• REQUIREMENT:
Return exactly the span of lines in the following data that opens with the line containing "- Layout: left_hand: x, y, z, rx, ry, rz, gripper" and closes with the line containing "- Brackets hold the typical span". Include nothing else.

[Collection entries]
================================

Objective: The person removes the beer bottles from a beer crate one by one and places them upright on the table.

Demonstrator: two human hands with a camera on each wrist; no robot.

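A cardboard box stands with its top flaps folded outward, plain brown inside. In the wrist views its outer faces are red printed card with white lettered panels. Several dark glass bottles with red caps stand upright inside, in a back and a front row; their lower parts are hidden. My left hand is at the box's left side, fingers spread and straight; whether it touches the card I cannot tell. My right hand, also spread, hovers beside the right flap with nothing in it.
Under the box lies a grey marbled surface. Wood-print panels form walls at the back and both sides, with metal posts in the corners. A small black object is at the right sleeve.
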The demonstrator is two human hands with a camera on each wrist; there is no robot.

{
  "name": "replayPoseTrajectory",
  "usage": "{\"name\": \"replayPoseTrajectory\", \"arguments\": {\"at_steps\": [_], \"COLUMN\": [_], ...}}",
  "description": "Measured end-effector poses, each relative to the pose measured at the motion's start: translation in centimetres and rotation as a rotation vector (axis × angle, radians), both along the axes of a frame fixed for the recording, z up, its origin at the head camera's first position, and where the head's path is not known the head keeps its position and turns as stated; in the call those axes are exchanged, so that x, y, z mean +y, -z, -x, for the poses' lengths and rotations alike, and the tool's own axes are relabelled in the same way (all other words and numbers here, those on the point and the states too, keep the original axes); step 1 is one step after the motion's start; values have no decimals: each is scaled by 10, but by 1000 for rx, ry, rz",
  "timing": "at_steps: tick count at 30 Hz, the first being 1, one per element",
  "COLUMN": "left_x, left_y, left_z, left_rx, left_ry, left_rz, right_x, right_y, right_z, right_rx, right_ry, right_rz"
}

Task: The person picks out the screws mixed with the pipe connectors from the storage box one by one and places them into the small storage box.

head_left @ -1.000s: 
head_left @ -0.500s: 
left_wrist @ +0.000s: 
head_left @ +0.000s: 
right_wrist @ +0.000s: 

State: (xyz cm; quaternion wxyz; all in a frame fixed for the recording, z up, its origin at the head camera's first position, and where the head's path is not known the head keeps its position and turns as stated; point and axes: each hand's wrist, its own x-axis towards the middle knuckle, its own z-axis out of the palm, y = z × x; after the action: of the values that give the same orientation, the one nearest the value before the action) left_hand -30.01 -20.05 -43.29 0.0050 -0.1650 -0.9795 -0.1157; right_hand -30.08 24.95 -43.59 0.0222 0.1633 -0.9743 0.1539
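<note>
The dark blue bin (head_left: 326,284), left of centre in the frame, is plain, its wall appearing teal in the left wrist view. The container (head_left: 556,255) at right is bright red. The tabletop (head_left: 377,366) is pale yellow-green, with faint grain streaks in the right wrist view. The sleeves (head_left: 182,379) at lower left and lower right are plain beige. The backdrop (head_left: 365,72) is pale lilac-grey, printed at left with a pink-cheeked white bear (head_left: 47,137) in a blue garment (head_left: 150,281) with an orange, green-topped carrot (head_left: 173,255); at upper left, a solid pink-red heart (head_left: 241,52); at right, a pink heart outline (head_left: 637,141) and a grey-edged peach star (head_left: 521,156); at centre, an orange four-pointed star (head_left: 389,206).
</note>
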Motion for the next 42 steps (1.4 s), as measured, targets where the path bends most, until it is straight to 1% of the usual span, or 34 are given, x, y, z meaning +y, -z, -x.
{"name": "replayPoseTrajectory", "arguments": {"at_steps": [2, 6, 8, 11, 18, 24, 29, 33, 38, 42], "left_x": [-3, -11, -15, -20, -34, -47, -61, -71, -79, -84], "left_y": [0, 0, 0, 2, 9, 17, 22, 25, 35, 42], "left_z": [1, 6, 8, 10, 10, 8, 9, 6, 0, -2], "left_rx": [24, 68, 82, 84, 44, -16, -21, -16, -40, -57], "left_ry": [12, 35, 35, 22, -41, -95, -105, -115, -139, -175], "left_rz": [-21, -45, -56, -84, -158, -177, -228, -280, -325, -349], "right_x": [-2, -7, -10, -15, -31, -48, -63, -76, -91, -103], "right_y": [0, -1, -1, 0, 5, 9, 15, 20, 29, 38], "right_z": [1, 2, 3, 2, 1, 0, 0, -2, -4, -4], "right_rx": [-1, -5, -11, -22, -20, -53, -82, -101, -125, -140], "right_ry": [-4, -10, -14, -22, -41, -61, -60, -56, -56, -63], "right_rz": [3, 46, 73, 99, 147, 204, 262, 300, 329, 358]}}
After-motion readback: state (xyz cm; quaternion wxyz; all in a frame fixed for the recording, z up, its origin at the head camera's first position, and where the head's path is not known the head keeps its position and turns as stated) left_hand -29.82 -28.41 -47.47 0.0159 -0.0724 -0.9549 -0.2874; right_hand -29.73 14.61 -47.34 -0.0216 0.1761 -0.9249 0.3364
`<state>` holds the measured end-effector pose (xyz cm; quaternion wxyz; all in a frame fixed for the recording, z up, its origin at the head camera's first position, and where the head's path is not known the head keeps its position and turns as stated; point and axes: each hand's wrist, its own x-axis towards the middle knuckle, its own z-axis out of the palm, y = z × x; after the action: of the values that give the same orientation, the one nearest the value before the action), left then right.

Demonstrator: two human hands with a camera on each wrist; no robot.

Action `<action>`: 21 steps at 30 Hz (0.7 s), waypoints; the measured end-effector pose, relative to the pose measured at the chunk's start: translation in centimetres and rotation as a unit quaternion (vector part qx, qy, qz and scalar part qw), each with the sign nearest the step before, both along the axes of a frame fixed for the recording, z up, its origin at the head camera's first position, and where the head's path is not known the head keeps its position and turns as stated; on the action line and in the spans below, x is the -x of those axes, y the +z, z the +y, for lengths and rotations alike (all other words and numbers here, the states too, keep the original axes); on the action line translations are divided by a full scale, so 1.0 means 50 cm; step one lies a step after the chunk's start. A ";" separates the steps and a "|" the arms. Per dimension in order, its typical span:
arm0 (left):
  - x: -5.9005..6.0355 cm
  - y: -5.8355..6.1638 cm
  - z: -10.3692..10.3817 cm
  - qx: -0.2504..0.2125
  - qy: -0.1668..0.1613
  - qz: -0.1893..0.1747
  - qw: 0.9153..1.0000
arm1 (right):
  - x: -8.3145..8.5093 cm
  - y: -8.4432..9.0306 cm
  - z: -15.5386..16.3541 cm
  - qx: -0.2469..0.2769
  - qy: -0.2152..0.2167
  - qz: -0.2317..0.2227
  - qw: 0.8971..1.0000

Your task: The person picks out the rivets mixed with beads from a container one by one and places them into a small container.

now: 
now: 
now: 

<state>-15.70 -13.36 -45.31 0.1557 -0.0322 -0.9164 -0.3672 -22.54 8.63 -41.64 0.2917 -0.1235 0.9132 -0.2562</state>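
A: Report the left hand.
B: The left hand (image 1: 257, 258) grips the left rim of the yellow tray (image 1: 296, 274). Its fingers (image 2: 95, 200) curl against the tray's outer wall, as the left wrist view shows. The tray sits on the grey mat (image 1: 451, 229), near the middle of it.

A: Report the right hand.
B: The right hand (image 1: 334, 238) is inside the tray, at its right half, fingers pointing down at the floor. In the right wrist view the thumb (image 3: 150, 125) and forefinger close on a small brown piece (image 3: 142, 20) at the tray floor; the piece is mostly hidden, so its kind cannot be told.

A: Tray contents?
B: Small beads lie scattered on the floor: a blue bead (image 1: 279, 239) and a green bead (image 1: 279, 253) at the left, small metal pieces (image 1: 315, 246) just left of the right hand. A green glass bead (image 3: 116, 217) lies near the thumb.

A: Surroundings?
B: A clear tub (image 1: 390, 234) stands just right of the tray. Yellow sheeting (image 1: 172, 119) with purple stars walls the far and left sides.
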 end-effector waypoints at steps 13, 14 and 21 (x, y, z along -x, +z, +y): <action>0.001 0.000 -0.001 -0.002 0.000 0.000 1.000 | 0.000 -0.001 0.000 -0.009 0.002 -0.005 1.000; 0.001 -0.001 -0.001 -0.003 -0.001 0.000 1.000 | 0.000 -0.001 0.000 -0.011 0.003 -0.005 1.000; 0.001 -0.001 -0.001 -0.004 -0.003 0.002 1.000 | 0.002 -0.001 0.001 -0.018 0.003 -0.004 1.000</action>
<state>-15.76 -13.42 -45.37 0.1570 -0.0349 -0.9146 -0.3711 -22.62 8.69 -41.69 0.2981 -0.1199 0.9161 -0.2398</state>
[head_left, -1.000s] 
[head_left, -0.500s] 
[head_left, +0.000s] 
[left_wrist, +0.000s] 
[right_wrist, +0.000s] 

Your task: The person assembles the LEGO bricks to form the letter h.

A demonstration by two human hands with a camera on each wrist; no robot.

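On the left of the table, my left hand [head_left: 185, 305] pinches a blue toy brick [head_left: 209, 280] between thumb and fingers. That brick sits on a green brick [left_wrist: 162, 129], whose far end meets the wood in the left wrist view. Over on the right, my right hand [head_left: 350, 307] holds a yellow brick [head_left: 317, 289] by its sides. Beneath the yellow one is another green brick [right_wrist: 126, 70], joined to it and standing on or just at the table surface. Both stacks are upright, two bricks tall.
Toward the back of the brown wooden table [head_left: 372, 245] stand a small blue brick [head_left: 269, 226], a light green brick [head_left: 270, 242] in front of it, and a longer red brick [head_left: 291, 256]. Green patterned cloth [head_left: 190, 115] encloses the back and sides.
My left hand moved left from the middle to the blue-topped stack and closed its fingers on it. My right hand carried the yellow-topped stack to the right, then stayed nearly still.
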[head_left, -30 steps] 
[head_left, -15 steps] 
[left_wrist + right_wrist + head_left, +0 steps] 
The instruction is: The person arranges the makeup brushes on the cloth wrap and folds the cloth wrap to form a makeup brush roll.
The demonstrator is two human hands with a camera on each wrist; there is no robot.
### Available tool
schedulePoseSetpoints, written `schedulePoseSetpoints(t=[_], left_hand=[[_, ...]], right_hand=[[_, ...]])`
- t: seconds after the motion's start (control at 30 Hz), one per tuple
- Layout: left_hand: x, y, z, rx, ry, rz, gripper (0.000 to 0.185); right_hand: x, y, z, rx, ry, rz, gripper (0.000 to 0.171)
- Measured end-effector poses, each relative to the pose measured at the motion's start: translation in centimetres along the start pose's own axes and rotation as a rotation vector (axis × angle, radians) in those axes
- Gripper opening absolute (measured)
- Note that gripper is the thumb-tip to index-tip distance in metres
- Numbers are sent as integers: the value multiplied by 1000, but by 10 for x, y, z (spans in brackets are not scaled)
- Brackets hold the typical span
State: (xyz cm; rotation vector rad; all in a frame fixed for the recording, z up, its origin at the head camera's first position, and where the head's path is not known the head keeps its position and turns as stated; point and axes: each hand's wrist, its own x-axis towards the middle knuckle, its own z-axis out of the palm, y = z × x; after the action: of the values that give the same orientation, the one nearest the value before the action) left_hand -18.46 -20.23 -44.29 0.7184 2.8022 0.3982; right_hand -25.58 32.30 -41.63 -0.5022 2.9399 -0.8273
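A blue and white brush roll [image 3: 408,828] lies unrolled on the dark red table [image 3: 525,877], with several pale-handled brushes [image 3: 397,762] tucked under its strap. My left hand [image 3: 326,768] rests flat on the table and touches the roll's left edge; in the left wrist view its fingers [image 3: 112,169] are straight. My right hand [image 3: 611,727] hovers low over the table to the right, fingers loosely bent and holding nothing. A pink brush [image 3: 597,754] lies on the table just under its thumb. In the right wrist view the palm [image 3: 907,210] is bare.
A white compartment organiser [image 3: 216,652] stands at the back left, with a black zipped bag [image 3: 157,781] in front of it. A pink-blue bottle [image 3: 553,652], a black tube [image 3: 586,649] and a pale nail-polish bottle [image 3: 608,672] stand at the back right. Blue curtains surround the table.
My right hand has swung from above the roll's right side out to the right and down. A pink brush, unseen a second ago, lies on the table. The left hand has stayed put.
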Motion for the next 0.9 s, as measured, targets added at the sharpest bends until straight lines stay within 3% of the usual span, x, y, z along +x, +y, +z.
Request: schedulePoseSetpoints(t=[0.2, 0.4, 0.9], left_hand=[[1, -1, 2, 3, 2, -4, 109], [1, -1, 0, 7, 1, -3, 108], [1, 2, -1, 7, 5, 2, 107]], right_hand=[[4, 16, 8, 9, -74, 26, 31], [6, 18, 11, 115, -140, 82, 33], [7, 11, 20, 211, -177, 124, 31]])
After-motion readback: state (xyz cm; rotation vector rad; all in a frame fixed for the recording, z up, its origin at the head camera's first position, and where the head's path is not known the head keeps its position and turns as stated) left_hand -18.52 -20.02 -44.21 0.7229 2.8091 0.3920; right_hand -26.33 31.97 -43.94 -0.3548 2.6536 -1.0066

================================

• ANSWER TO THIS EXERCISE:
- Layout: left_hand: x, y, z, rx, ry, rz, gripper (0.000 to 0.185); right_hand: x, y, z, rx, ry, rz, gripper (0.000 to 0.171)
- Measured end-effector poses, each relative to the pose measured at the motion's start: translation in centimetres along the start pose's own axes and rotation as a rotation vector (axis × angle, radians) in those axes
- Gripper opening absolute (measured)
- Note that gripper is the thumb-tip to index-tip distance in metres
- Numbers are sent as integers: the value multiplied by 1000, but by 10 for x, y, z (spans in brackets are not scaled)
- Brackets hold the typical span

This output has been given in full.